Ash clouds on the horizon by Cathy Humphreys UK country manager at INFORM, supply chain planning software

27 May 2011

Almost a year to the day since volcanic ash impacted dramatically upon the ability for supermarkets, manufacturers and wholesalers to fulfil urgent customer orders - the Icelandic volcanoes have erupted again. This has caused concern that the ash will once more cause chaos - and has already started, with thousands stranded at airports.

The panic that has gripped businesses is surprising; I hope that most have learnt lessons from last year's volcanic eruptions and put contingency plans in place. Sadly, natural disasters and extreme weather are not exceptions anymore, and businesses need to be prepared to react accordingly, with flexibility to adapt quickly within their supply chain.

This could mean putting into place alternative transport options, for example if the ash impedes upon air freight, then items can still be sourced through other modes of transport. Measures could also include deciding to store products in multiple locations to minimise risk of shortages, or holding more inventory within the supply chain to absorb any disruption for a temporary period.
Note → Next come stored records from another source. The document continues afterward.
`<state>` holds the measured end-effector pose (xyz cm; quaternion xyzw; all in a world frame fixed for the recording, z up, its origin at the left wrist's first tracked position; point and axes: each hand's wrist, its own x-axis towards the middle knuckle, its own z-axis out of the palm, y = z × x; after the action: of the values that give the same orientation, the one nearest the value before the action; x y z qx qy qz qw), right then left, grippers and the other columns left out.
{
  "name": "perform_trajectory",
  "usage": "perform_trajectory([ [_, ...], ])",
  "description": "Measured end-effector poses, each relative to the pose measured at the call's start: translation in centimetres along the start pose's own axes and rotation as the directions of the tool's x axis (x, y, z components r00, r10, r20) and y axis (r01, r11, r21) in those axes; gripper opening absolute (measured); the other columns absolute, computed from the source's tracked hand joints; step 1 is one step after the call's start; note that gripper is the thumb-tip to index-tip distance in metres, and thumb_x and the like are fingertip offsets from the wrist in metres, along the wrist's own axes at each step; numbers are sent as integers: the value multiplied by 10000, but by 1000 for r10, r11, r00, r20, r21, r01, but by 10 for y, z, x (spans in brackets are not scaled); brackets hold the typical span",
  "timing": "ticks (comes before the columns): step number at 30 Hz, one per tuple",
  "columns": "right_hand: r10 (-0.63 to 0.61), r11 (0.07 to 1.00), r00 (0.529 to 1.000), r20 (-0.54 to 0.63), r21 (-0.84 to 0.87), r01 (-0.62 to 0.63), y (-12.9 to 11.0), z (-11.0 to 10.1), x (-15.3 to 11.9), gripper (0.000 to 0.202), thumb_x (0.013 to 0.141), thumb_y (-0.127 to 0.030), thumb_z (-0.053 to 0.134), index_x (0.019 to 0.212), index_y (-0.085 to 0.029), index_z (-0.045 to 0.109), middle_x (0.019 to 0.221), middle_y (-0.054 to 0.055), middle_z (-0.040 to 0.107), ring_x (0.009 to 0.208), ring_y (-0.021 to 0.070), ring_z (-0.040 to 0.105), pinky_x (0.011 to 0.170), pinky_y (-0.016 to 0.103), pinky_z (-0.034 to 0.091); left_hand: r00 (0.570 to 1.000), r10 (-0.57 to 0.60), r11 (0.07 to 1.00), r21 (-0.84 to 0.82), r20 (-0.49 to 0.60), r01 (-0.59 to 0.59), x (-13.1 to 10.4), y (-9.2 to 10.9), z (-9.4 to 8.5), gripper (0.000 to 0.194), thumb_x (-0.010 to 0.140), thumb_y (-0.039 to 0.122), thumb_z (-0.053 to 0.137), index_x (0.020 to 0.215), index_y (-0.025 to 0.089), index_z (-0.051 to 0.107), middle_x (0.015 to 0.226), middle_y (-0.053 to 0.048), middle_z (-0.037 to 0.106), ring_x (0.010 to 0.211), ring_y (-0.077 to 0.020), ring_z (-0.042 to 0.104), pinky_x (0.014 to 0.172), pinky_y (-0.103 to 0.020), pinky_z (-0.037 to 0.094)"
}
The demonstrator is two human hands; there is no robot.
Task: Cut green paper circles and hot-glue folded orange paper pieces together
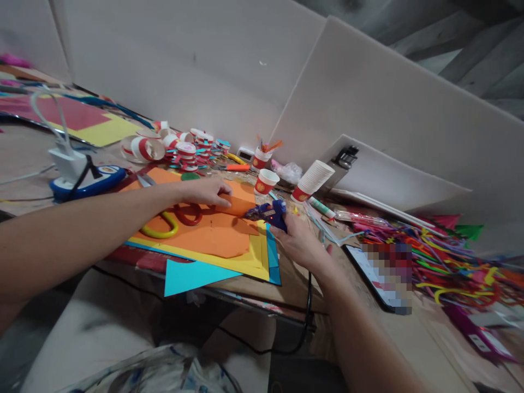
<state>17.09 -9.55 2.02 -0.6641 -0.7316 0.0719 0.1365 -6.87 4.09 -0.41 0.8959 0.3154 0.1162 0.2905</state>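
"What's the biggest thing over there, from where you stand?"

"The white boards (164, 65) leaning behind, then the tabletop (295, 284). On that, near the person, lie yellow sheets (235, 266) with a large orange sheet (219, 240) over them."

"And the hands?"

"The left hand (207, 191) lies over the orange paper with its fingers curled. Whether they pinch the edge or just press it, I can't tell. The right hand (301, 240) is closed round the grip of a blue glue gun (275, 215)."

"Where's it pointing?"

"Leftwards, nozzle right by the edge of a curved orange paper piece (239, 205), which lies on top of the orange sheet beside the left fingertips. I can't make out whether it touches."

"How would those two handle, do you reckon?"

"The gun looks light but solid, and its cord could tug a bit. I'd take it by the grip, well back from the nozzle, which may be hot. The paper looks feather-light and bendy, easy to crease, so a soft hold at the edge away from the nozzle."

"Anything smaller about?"

"A yellow scissor handle (158, 235) and a red scissor handle (191, 223) to the left, and an upright paper cup (266, 184) just beyond the sheets"
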Motion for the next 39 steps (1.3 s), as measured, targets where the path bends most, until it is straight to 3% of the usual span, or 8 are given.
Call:
perform_trajectory([
  [8, -67, 996, 998, 18, 66, 66, -23, 7, 7, 160, 863, -241, 534, 1009, -180, 562, 980, 99, 660, 858, 220, 595, 720, 309, 428, 1000, -1, 993, -116, 8, 2, -4, 3, -4, 185, 738, 348, 555, 707, 173, 608, 636, 7, 590, 589, -130, 507, 552, -247, 328],
  [18, -84, 994, 996, 32, 67, 81, -26, 19, 18, 217, 866, -279, 537, 1060, -181, 548, 1028, 111, 662, 862, 233, 604, 722, 317, 421, 994, 83, 995, -46, -66, -87, 7, -13, 2, 258, 765, 369, 573, 819, 157, 710, 708, 3, 649, 663, -131, 542, 632, -237, 367],
  [26, -83, 997, 996, 41, 0, 83, -34, 23, 23, 274, 883, -302, 523, 1118, -165, 549, 1044, 137, 665, 910, 262, 609, 702, 316, 429, 997, -14, 992, -126, -73, 5, 8, -16, 1, 325, 757, 457, 597, 719, 142, 663, 600, 7, 625, 581, -119, 535, 560, -223, 349],
  [39, -105, 994, 994, 40, 24, 104, -36, 22, 18, 312, 886, -329, 538, 1170, -199, 531, 1058, 119, 671, 912, 266, 612, 698, 319, 431, 998, -8, 983, -186, -59, -3, 9, -23, 4, 352, 757, 492, 604, 713, 145, 644, 607, 2, 632, 567, -114, 542, 541, -217, 356],
])
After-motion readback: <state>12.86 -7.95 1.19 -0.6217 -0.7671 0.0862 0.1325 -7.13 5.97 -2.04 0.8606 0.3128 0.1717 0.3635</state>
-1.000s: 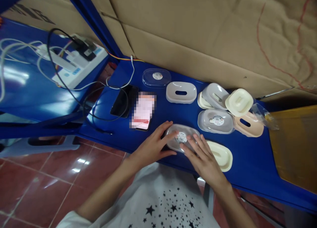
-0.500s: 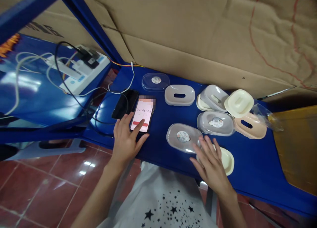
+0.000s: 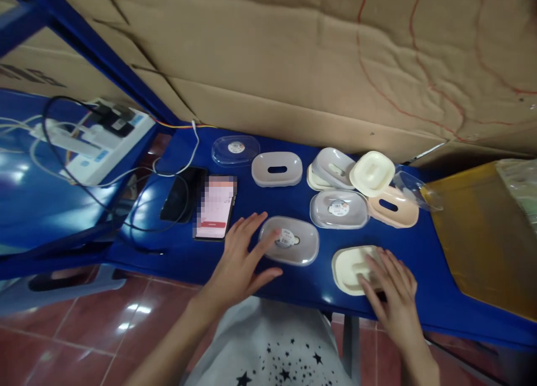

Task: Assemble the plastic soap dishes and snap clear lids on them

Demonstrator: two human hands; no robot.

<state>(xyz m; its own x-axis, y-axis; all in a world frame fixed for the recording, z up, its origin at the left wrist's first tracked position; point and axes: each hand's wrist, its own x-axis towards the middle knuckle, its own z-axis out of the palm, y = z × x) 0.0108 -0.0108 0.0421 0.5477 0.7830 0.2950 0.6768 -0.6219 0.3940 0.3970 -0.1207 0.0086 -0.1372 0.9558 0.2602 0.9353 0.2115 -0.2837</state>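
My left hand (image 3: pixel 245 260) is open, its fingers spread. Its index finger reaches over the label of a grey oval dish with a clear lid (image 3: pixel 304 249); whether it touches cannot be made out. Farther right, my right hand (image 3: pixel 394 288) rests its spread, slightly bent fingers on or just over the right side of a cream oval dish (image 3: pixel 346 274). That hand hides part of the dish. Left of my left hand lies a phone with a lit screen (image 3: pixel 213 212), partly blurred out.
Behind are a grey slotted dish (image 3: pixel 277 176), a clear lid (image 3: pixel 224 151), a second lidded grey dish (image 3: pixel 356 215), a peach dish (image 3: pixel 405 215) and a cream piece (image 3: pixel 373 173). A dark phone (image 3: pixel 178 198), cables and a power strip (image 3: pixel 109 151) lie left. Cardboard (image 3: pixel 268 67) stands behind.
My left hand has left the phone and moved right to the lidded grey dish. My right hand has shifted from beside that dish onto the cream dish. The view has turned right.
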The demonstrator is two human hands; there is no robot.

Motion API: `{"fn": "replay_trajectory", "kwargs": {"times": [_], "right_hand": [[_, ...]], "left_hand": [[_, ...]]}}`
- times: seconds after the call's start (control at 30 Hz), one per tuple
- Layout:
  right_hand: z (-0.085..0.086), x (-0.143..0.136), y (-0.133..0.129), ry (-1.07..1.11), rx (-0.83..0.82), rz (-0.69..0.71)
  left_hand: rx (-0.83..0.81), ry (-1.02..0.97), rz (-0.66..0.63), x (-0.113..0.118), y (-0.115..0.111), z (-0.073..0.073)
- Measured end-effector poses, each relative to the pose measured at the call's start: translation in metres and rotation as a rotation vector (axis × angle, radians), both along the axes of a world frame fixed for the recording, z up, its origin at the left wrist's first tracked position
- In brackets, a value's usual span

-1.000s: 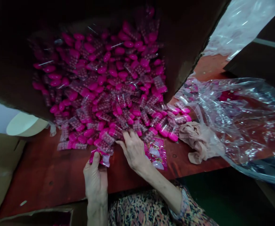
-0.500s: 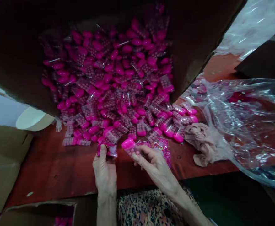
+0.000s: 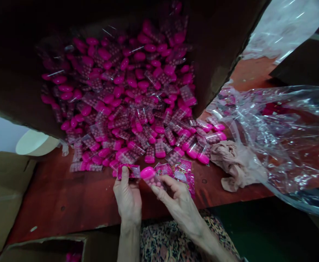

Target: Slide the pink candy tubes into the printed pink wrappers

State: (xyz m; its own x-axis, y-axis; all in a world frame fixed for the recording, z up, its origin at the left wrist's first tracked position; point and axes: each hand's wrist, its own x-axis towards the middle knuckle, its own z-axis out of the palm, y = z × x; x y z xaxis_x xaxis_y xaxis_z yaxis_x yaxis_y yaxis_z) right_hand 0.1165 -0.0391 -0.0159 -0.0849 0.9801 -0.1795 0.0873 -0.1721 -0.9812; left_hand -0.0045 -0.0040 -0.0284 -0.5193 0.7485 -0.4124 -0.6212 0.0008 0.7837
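My left hand [image 3: 128, 198] is closed, its thumb pressing on a small pink printed sachet [image 3: 133, 171] near the table's middle. Just right of it, my right hand [image 3: 177, 198] grips a clear candy container [image 3: 151, 178] with a bright pink cap and pale pink balls inside. The container is tilted, cap towards the sachet; the two look close together, and I cannot tell if they touch. Several pink printed sachets [image 3: 184, 171] lie flat on the table beyond my right hand. A large heap of the same capped containers [image 3: 137, 109] spills towards both hands.
The heap comes out of a large cardboard box [image 3: 216, 69] on the red table [image 3: 88, 196]. A crumpled beige cloth [image 3: 227, 163] and clear plastic sheeting [image 3: 290, 145] lie at right. At left are a pale round tub [image 3: 36, 143] and an open carton [image 3: 42, 251] below the edge.
My left hand has moved right with the sachet, closer to the candy container. The right hand keeps its grip on the container. The view has shifted slightly.
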Motion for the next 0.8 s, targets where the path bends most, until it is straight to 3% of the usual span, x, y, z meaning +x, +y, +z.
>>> {"fn": "replay_trajectory", "kwargs": {"times": [0.3,0.63,0.8], "right_hand": [[-0.002,0.004,0.004,-0.069,0.026,-0.023],[-0.006,0.008,0.004,-0.110,-0.009,0.038],[-0.008,0.010,0.002,-0.141,0.029,-0.017]], "left_hand": [[-0.023,-0.039,-0.103,0.006,0.002,-0.002],[-0.050,-0.023,-0.096,0.014,0.003,-0.002],[-0.060,-0.069,-0.171,0.022,0.002,-0.001]]}}
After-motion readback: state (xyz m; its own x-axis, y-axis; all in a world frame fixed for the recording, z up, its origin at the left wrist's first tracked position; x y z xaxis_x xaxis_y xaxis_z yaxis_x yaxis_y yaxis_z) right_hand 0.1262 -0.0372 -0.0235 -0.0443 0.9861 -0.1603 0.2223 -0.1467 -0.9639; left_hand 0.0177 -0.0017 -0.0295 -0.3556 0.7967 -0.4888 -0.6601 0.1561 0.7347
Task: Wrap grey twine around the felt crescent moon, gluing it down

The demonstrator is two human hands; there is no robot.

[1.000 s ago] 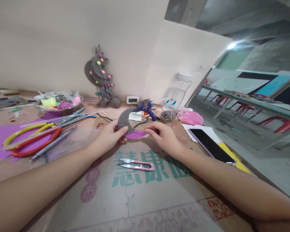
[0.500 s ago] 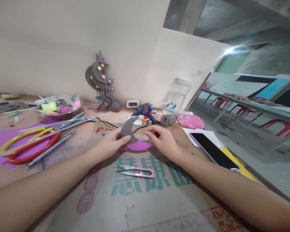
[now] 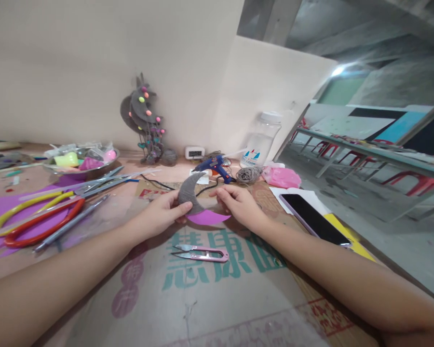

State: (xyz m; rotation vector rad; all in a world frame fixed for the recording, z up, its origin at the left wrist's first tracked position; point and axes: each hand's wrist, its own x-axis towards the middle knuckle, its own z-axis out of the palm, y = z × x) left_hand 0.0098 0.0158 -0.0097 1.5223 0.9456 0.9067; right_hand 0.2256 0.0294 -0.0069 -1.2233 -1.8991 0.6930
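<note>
My left hand (image 3: pixel 166 209) pinches a crescent moon cutout (image 3: pixel 188 193) between thumb and fingers, holding it above the cardboard. Grey yarn covers its upper part, while the lower tip (image 3: pixel 210 217) shows bare purple. To the right of the crescent, my right hand (image 3: pixel 238 205) is closed in a pinch on a strand of grey yarn; the strand is thin and barely visible. Pink-handled thread snips (image 3: pixel 200 253) lie on the printed cardboard (image 3: pixel 217 308) below both hands.
Behind the hands are a blue glue gun (image 3: pixel 215 167), a grey yarn ball (image 3: pixel 249 174), a water bottle (image 3: pixel 260 140) and a small timer (image 3: pixel 195 153). Scissors (image 3: pixel 45 221) and a bowl (image 3: pixel 81 168) stand left; a phone (image 3: pixel 315 219) lies right. A decorated moon ornament (image 3: pixel 142 115) leans against the wall.
My right hand has come slightly nearer the crescent, and its fingers are more bunched. The left hand keeps its hold. The whole view has shifted a little.
</note>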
Businesses who may be caught out again are those who have adopted very lean supply chains and reduced strategic as well as the operating buffers in the supply chain. Although reducing waste and unnecessary buffers is highly desirable, lowering total costs, it can prove significantly more expensive when inventory is unavailable.

An efficient solution is to develop more accurate requirement plans which conform to lean principles as well as buffering the supply chain from risks and potential emergency situations, such as the ash cloud. Inventory planning should be optimised, and volatility risk in supply as well as demand variation considered as important factors when determining lean levels.

With more accurate forecasting, businesses can manage their supply chain more effectively to react quickly to changing circumstances, minimising the risk of the business grinding to a halt in the event that transport networks are paralysed.

Ultimately, businesses that are prepared will better weather the ash cloud. In the next few weeks we'll see who has learned lessons from last time, and who hasn't.